- **Problem details**
Will you write out all the entries below exactly?

- **Extracted material**

Start of Block

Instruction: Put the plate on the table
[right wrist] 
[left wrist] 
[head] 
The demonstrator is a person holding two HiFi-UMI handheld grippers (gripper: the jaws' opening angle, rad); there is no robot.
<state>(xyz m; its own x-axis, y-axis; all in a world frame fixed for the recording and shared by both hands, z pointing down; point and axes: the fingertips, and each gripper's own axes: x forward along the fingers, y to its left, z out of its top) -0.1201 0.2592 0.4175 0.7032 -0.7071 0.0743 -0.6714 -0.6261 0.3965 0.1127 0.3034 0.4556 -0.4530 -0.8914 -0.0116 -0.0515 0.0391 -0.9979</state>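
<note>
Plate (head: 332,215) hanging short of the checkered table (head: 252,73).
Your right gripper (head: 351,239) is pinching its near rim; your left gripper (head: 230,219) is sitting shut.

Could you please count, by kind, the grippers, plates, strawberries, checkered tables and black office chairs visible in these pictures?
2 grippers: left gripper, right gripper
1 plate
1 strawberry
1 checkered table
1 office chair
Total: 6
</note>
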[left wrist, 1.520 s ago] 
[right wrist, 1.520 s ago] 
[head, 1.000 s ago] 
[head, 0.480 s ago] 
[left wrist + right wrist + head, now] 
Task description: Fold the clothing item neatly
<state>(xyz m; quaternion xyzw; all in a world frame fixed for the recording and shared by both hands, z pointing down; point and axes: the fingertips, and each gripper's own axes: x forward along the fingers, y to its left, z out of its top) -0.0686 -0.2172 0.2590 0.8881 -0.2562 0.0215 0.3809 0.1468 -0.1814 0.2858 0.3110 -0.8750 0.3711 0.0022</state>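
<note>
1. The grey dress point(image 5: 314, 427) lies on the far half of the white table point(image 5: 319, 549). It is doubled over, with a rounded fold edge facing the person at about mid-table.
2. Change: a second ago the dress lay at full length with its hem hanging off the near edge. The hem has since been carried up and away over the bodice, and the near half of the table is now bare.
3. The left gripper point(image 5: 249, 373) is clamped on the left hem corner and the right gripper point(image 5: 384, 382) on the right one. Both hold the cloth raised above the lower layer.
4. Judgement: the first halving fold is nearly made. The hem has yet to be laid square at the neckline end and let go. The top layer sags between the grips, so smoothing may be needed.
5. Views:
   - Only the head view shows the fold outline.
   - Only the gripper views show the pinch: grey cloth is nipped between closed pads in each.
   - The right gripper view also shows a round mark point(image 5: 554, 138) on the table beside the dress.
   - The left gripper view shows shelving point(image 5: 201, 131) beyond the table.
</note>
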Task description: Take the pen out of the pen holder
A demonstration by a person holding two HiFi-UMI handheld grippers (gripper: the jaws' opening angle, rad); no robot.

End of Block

- **Answer to the exercise**
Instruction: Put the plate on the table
[right wrist] 
[left wrist] 
[head] 
The demonstrator is a person holding two HiFi-UMI handheld grippers (gripper: the jaws' opening angle, rad); there is no robot.
<state>(xyz m; its own x-axis, y-axis; all in a world frame fixed for the recording and shared by both hands, z pointing down; point and axes: the fingertips, and each gripper's own axes: x forward along the fingers, y to its left, z out of its top) -0.1201 0.2592 0.4175 0.7032 -0.7071 0.0743 -0.6714 -0.6261 0.3965 0.1127 0.3034 0.4556 -0.4530 -0.8914 -0.0116 -0.0515 0.0391 -0.9979</state>
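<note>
Plate (head: 332,215) hanging short of the checkered table (head: 252,73).
Your right gripper (head: 351,239) is pinching its near rim; your left gripper (head: 230,219) is sitting shut.

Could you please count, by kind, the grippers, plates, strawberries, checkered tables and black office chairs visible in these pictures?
2 grippers: left gripper, right gripper
1 plate
1 strawberry
1 checkered table
1 office chair
Total: 6
</note>
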[left wrist, 1.520 s ago] 
[right wrist, 1.520 s ago] 
[head, 1.000 s ago] 
[head, 0.480 s ago] 
[left wrist + right wrist + head, now] 
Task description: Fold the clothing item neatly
<state>(xyz m; quaternion xyzw; all in a world frame fixed for the recording and shared by both hands, z pointing down; point and axes: the fingertips, and each gripper's own axes: x forward along the fingers, y to its left, z out of its top) -0.0686 -0.2172 0.2590 0.8881 -0.2562 0.0215 0.3809 0.1468 -0.1814 0.2858 0.3110 -0.8750 0.3711 0.0022</state>
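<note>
1. The grey dress point(image 5: 314, 427) lies on the far half of the white table point(image 5: 319, 549). It is doubled over, with a rounded fold edge facing the person at about mid-table.
2. Change: a second ago the dress lay at full length with its hem hanging off the near edge. The hem has since been carried up and away over the bodice, and the near half of the table is now bare.
3. The left gripper point(image 5: 249, 373) is clamped on the left hem corner and the right gripper point(image 5: 384, 382) on the right one. Both hold the cloth raised above the lower layer.
4. Judgement: the first halving fold is nearly made. The hem has yet to be laid square at the neckline end and let go. The top layer sags between the grips, so smoothing may be needed.
5. Views:
   - Only the head view shows the fold outline.
   - Only the gripper views show the pinch: grey cloth is nipped between closed pads in each.
   - The right gripper view also shows a round mark point(image 5: 554, 138) on the table beside the dress.
   - The left gripper view shows shelving point(image 5: 201, 131) beyond the table.
</note>
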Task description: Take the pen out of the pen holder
A demonstration by a person holding two HiFi-UMI handheld grippers (gripper: the jaws' opening angle, rad); no robot.

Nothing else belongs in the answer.